→ The task:
Only the number should be given: how many lines below contain "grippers".

→ The input:
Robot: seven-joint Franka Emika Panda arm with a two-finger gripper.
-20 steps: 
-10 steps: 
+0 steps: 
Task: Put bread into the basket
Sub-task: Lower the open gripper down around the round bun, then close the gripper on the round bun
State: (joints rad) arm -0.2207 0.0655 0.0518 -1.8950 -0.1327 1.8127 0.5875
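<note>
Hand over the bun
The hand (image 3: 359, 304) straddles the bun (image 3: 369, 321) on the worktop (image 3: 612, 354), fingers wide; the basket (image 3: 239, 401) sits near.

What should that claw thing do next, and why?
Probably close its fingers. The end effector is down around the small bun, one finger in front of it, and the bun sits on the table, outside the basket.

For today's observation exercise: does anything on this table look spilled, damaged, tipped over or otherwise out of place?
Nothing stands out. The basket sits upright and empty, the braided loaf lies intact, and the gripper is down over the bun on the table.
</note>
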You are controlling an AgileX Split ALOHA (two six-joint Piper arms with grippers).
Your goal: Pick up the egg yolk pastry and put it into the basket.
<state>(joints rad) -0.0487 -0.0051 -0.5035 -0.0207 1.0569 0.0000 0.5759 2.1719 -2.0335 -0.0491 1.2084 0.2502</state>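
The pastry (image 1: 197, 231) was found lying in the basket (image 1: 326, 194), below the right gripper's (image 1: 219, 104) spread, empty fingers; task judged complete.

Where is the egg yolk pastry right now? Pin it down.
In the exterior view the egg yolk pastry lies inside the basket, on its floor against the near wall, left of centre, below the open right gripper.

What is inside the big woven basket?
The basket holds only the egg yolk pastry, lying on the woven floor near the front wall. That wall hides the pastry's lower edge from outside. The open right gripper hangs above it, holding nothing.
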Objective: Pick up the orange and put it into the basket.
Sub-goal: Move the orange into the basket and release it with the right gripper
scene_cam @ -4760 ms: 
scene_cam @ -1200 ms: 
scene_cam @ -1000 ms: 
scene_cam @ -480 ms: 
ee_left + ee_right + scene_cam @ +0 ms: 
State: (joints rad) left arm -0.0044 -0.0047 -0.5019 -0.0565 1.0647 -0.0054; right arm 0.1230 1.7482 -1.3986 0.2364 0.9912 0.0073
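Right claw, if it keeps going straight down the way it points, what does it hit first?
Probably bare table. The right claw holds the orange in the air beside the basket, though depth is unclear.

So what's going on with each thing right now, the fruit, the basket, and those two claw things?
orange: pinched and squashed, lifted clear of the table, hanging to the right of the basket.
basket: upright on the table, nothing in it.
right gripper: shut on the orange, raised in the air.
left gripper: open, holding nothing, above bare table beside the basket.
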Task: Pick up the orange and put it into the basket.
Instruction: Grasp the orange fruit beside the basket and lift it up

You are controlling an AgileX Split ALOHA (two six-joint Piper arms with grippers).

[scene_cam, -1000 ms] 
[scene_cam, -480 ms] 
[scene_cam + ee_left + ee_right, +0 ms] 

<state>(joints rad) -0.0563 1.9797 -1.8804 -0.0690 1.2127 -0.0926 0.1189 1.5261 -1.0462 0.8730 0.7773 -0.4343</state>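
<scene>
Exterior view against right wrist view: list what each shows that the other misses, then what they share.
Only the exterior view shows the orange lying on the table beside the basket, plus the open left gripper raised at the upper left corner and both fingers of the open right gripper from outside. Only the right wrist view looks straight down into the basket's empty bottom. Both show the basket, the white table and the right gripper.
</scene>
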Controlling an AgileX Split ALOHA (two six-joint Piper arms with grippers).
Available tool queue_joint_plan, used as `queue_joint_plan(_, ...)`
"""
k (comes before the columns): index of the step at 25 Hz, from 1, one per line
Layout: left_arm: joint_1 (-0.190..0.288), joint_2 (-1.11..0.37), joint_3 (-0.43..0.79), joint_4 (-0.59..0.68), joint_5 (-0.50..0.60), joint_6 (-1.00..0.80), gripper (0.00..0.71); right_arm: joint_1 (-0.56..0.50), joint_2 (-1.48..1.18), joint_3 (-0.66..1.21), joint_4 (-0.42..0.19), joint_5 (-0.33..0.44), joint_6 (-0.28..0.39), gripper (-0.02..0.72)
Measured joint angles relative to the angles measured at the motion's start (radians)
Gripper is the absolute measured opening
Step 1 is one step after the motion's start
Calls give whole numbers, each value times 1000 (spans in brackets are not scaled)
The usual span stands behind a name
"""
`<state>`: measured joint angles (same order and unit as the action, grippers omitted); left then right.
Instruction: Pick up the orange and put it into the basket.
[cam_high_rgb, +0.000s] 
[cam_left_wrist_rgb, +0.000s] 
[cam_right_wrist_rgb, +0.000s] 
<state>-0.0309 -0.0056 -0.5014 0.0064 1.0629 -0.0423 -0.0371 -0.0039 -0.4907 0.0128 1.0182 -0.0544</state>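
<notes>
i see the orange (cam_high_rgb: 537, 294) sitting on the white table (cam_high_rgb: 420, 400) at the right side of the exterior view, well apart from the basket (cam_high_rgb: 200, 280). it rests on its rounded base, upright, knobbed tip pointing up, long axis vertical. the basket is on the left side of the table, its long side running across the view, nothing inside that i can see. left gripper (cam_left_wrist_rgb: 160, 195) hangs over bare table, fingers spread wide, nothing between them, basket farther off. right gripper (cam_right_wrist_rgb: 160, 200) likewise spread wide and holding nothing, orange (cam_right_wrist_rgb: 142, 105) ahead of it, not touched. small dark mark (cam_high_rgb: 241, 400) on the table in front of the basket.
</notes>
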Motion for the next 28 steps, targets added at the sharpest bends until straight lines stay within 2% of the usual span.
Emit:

→ Response to this exercise:
4